**Available data**
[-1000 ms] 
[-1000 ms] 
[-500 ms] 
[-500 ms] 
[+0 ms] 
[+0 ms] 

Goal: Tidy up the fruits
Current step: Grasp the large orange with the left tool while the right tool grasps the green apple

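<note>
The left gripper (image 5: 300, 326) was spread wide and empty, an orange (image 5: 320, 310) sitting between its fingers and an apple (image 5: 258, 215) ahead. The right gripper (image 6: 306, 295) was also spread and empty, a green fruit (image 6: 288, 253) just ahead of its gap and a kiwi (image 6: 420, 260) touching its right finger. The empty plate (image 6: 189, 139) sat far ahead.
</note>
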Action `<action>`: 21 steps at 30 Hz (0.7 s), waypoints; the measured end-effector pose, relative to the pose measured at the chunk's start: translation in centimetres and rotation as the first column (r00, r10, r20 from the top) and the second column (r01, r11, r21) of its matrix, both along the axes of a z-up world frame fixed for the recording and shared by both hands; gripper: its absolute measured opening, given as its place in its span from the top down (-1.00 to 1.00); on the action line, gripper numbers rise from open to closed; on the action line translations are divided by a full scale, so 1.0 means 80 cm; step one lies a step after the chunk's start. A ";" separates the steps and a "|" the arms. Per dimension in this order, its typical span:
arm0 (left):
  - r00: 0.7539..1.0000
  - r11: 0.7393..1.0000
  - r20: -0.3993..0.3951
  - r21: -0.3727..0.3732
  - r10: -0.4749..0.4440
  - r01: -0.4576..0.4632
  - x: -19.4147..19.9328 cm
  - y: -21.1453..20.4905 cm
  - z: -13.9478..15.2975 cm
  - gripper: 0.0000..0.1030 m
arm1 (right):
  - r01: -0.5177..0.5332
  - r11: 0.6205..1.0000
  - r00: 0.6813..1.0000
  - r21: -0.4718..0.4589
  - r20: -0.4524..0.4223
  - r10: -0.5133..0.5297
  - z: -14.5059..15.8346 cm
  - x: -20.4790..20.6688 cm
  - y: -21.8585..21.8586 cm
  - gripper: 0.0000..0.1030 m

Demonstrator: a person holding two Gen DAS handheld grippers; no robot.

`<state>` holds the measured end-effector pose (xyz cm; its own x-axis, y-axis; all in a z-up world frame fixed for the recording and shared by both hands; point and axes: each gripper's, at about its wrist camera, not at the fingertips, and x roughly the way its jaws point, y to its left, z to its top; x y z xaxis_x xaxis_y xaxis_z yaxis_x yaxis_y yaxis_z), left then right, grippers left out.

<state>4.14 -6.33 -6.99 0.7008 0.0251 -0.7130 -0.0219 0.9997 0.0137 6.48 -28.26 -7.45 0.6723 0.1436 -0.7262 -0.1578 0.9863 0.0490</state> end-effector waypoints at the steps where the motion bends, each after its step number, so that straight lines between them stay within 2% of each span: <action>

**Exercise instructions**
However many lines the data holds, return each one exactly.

**Task result**
[-1000 ms] 
[-1000 ms] 
[-500 ms] 
[-500 ms] 
[+0 ms] 
[+0 ms] 

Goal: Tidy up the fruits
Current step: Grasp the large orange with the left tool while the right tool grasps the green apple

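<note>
The left gripper (image 5: 300, 326) was spread wide and empty, an orange (image 5: 320, 310) sitting between its fingers and an apple (image 5: 258, 215) ahead. The right gripper (image 6: 306, 295) was also spread and empty, a green fruit (image 6: 288, 253) just ahead of its gap and a kiwi (image 6: 420, 260) touching its right finger. The empty plate (image 6: 189, 139) sat far ahead.
</note>
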Action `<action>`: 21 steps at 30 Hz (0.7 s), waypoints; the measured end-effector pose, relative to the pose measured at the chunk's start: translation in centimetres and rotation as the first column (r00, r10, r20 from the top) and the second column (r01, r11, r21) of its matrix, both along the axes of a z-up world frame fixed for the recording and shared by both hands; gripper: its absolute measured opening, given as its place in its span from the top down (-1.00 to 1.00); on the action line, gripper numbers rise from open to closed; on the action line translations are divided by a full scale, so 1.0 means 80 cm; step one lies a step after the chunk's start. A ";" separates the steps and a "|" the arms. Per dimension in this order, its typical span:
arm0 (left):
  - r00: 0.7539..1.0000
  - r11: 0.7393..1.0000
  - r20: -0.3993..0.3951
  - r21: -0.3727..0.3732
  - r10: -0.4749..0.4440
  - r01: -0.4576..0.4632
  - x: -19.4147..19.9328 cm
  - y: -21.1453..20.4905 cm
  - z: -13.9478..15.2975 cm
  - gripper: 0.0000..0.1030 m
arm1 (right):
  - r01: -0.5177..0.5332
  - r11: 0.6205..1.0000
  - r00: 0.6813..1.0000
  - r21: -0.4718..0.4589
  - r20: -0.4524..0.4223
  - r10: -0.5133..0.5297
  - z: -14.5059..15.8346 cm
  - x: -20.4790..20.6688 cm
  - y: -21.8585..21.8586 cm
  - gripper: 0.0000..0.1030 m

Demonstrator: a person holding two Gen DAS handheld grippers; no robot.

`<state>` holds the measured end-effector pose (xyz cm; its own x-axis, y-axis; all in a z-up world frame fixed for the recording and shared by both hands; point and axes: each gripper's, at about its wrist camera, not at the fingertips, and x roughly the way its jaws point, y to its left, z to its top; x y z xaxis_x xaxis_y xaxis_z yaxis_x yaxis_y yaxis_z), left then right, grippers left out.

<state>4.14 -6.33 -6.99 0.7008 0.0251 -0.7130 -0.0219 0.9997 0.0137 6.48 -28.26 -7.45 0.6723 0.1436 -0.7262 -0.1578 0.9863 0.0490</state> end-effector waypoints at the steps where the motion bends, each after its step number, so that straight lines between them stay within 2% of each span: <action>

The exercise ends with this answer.